**TASK BRIEF**
Make a tally of the lines in the records that include the string "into", and give only that number.

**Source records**
[Start of Attachment]
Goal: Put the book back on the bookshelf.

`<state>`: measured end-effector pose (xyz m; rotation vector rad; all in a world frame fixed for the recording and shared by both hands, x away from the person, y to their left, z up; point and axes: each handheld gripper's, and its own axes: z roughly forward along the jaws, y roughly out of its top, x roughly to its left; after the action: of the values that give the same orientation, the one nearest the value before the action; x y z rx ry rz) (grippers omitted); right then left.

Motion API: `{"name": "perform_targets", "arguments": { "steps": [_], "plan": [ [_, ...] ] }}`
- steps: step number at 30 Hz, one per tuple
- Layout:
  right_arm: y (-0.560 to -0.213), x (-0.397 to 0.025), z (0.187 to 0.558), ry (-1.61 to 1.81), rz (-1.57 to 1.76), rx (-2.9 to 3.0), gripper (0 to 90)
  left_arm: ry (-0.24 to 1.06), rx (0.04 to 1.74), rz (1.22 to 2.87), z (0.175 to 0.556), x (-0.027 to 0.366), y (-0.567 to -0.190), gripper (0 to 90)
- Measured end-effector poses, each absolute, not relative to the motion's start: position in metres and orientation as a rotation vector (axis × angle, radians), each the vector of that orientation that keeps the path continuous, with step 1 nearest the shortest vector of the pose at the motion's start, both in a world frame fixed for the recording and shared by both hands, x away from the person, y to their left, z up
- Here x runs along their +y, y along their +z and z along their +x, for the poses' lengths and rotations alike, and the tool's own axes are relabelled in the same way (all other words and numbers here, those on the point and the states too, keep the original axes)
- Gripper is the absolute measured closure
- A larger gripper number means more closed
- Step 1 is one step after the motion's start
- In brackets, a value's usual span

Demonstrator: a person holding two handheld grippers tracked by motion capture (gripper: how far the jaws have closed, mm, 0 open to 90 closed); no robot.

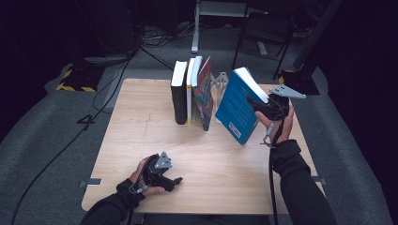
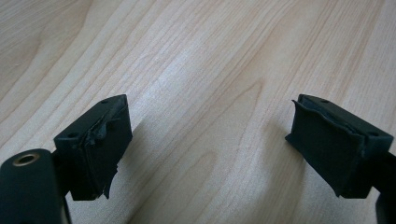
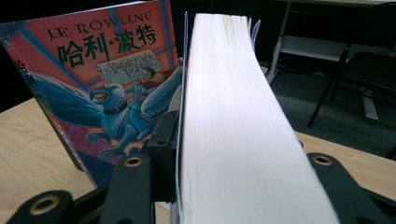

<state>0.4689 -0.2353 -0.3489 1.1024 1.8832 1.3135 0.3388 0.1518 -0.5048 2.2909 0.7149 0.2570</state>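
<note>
— Where is the blue book (image 1: 238,107) right now?

— It is right of the middle of the high view, tilted and up in the air. The right hand-held gripper (image 1: 259,105) pinches it tight by the page edge. In the right gripper view the white pages (image 3: 224,121) sit squeezed between the two black jaws.

— Is it with the other books yet?

— Not yet. Three books stand in a row in the upper middle of the bench (image 1: 141,136): a black book (image 1: 179,93), a thin white and yellow book (image 1: 190,89), and a red picture book (image 1: 203,91) that leans. There is a gap between the red one and the blue one.

— What is the other hand doing?

— The left hand-held gripper (image 1: 172,182) rests low at the bottom left of the bench. Its jaws are spread wide apart with nothing between them, just bare wood.

— So what is left to do?

— I think the blue book has to go next to the red one and stand up. Then the jaws let go.
</note>
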Motion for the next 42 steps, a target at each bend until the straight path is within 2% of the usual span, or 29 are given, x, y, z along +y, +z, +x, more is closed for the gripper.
{"name": "perform_targets", "arguments": {
  "steps": [6,9,12,16,19,23,28,34,42],
  "plan": [
    [-0.358,-0.237,0.470,1.325,1.113,1.904,50.4,0.260,0.715,2.292,0.339,0.152,-0.505,13.2],
    [-0.363,-0.241,0.469,1.343,1.128,1.905,45.0,0.259,0.715,2.292,0.339,0.152,-0.505,13.1],
    [-0.369,-0.244,0.469,1.359,1.139,1.911,43.6,0.259,0.716,2.292,0.339,0.152,-0.505,13.1],
    [-0.390,-0.245,0.465,1.368,1.176,1.909,38.7,0.259,0.715,2.292,0.339,0.152,-0.505,13.1],
    [-0.411,-0.244,0.461,1.369,1.206,1.919,39.0,0.260,0.715,2.292,0.339,0.152,-0.505,13.1],
    [-0.444,-0.240,0.458,1.342,1.225,1.941,42.0,0.262,0.716,2.292,0.338,0.152,-0.505,13.3],
    [-0.475,-0.228,0.460,1.309,1.241,1.946,51.3,0.263,0.719,2.291,0.338,0.152,-0.505,13.5],
    [-0.480,-0.216,0.457,1.274,1.226,1.863,59.3,0.263,0.719,2.291,0.338,0.152,-0.505,13.5],
    [-0.482,-0.202,0.465,1.257,1.240,1.802,60.4,0.260,0.715,2.292,0.338,0.152,-0.505,13.6]
  ]
}}
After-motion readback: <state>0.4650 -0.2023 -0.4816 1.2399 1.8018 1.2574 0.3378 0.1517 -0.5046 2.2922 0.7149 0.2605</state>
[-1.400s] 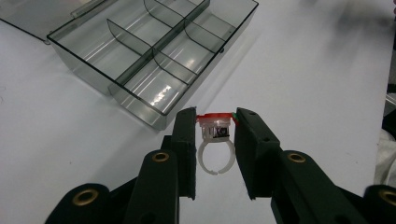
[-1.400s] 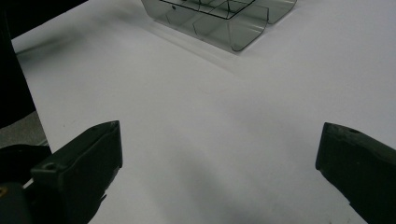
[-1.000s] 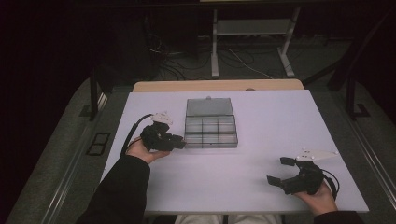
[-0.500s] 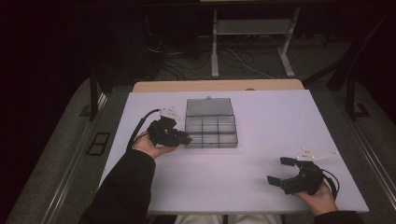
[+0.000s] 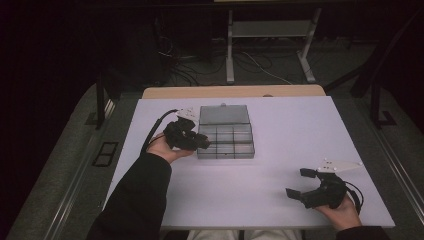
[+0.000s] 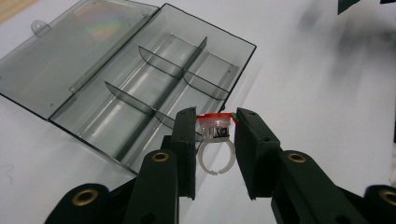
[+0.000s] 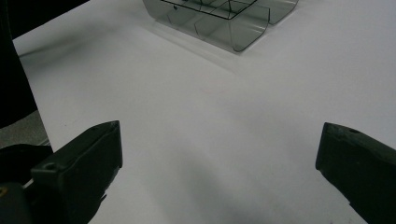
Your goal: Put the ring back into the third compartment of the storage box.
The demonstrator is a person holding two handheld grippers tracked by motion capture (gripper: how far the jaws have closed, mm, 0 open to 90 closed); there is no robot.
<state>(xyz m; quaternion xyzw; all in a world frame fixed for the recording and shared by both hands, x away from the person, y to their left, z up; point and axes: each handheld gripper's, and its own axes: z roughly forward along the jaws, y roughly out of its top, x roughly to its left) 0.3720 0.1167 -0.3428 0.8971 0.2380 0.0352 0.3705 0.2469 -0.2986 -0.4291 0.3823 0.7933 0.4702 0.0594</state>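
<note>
A clear grey compartment box lies open in the middle of the white table, its lid folded flat on the far side. My left gripper hovers at the box's left near corner, shut on a small white plastic ring with a red top. The ring hangs over the box's near compartment edge. At the table's near right, my right gripper rests open with nothing between its jaws. The box's corner shows far ahead of it.
The white table ends in a wooden strip at the back. Beyond it stand a metal frame and floor cables. A dark sleeve reaches in from the bottom left.
My left gripper has moved right and slightly forward, from beside the box to its left near corner, carrying the ring. The right gripper has stayed still.
</note>
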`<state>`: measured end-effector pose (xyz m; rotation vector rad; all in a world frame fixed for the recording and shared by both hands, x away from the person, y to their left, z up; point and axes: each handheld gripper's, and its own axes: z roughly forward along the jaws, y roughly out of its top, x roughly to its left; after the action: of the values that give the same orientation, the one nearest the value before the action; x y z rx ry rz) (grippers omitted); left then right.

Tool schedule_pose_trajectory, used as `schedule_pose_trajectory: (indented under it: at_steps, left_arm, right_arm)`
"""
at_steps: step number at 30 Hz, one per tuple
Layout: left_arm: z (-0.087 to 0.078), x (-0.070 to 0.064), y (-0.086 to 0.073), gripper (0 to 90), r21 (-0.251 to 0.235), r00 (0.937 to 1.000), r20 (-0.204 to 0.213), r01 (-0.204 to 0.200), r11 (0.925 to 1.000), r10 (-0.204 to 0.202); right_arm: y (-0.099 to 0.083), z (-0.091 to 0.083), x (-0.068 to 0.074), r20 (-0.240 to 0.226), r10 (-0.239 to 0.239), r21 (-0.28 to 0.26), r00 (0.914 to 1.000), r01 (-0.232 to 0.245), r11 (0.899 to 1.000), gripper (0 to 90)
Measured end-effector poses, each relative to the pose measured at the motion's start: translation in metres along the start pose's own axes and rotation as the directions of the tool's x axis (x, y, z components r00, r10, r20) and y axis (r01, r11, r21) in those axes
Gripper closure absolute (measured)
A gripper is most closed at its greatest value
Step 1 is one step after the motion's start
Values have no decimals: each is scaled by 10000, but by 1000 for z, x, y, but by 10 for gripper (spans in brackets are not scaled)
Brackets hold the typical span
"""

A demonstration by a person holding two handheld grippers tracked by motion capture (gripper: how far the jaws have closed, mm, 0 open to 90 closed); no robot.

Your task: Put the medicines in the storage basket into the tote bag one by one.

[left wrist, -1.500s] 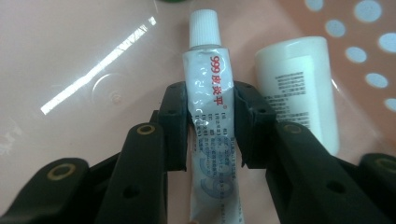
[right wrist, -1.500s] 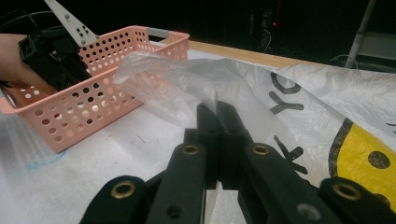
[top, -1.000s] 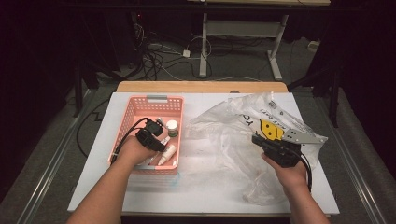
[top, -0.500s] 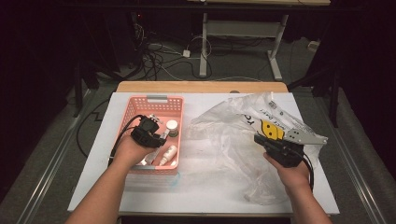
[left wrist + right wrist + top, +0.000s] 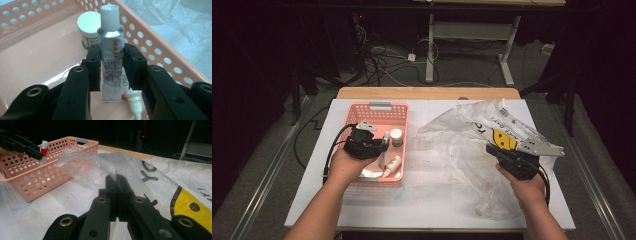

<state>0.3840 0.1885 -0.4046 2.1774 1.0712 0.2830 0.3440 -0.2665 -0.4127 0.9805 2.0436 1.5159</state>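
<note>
My left tongs [image 5: 111,62] hold a metal ointment tube [image 5: 111,50] upright between their pads, over the floor of the pink basket [image 5: 377,112]; my right tongs [image 5: 116,185] are closed on a fold of the clear plastic bag [image 5: 472,140], which lies spread on the bench [image 5: 427,200] to the right of the basket. The tube is soft and gripped at mid-body, so I judge a harder squeeze could crease it or push paste toward the white cap, while a looser one could let it slide down onto the small dropper bottle [image 5: 133,105] lying just below my left tongs. The thin film could also slip out of my right tongs or tear if I pull. Beyond the tube stands a white-lidded jar [image 5: 89,27], partly hidden by it. I cannot read the tube's label fully, nor see where the bag's mouth is.
</note>
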Motion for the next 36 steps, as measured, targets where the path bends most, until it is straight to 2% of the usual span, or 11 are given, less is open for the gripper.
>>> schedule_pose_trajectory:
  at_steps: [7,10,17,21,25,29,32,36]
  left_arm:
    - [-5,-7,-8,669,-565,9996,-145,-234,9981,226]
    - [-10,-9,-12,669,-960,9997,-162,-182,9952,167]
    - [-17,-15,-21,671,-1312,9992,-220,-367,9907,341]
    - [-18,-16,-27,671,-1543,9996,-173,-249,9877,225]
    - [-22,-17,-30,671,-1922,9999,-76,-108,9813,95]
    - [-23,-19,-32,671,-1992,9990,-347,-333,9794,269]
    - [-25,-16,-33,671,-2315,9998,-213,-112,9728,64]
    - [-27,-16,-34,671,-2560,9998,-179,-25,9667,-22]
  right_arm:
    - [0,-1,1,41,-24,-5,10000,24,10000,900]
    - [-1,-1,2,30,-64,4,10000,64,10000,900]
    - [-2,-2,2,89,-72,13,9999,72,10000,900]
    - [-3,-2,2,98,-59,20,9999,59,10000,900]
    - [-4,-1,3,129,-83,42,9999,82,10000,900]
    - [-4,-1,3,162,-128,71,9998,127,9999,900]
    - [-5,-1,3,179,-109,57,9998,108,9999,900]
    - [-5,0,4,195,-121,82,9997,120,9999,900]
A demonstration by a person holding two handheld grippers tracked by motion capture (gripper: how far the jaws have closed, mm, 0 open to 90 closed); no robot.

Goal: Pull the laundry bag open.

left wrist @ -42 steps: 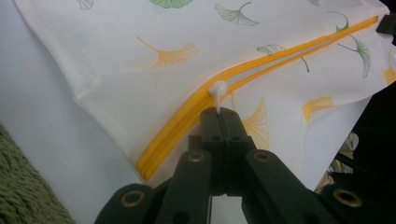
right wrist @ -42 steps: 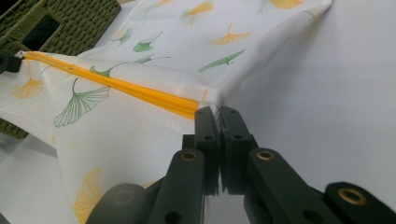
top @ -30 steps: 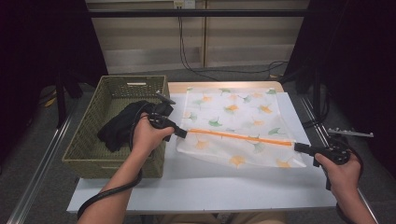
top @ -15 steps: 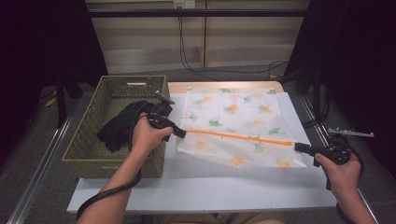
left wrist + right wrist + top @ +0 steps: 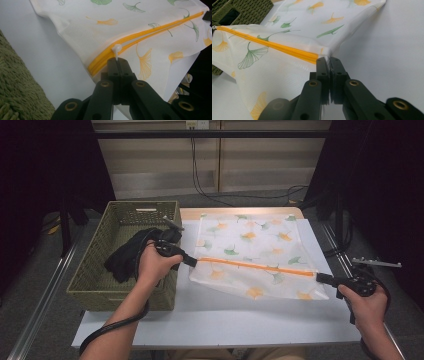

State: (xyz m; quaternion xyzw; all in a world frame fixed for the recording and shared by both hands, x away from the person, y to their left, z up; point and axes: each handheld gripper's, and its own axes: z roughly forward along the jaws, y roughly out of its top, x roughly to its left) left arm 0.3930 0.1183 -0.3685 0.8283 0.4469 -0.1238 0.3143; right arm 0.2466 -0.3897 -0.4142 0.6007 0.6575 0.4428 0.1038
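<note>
A white mesh bag [image 5: 252,257] printed with ginkgo leaves lies on the white worktop [image 5: 225,317], its orange zipper [image 5: 255,265] stretched taut between two hand-held tongs. The left tongs [image 5: 191,262] are pressed together on the white zipper pull [image 5: 116,48] at the bag's left end; the right tongs [image 5: 321,278] pinch the bag's right edge where the zipper ends. Just left of the bag stands a green woven basket [image 5: 100,270] holding a black garment [image 5: 131,252]. The left forearm reaches forward across the basket's near corner, with the hand [image 5: 152,265] over its right rim; the right hand [image 5: 365,302] sits low at the worktop's right edge. The left gripper view picks out the round-headed pull and the doubled zipper band; the right gripper view shows the fabric bunched at the closed jaw tips, with the basket's handle slot beyond.
</note>
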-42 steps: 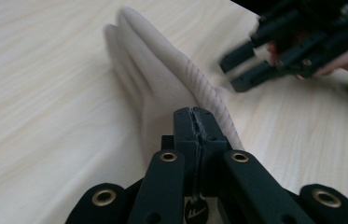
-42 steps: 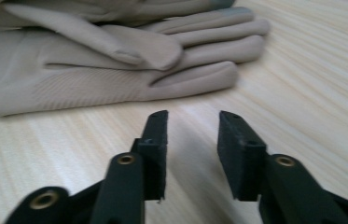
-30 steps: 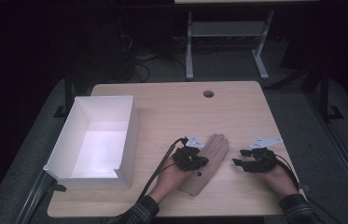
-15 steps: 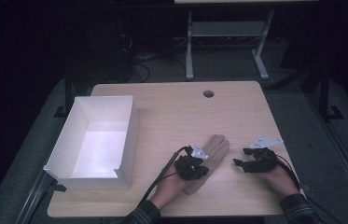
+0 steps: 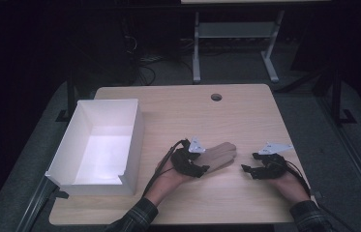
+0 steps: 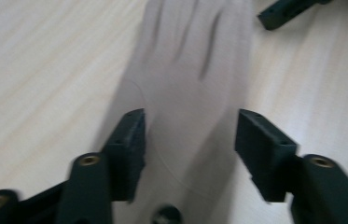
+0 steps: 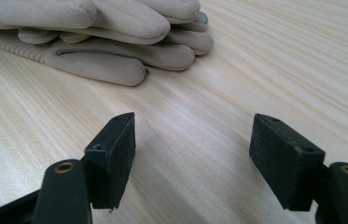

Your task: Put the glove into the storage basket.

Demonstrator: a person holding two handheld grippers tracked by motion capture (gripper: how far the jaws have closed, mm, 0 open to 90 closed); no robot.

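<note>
A pair of beige gloves lies stacked on the wooden table, fingers pointing to the far right. My left gripper is open and low over the cuff end. In the left gripper view its jaws straddle the blurred gloves, one on each side. To the right of the gloves my right gripper is open just above bare wood. The right gripper view has its gap holding nothing, with the gloves ahead at upper left.
A white open box stands at the table's left. A round cable hole sits near the far edge. A jaw of the right gripper shows at the top of the left gripper view. Beyond the table is a dark floor.
My left gripper has shifted slightly towards the near left along the gloves and is still moving. The gloves and the right gripper have stayed almost where they were.
</note>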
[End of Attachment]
**RESPONSE**
3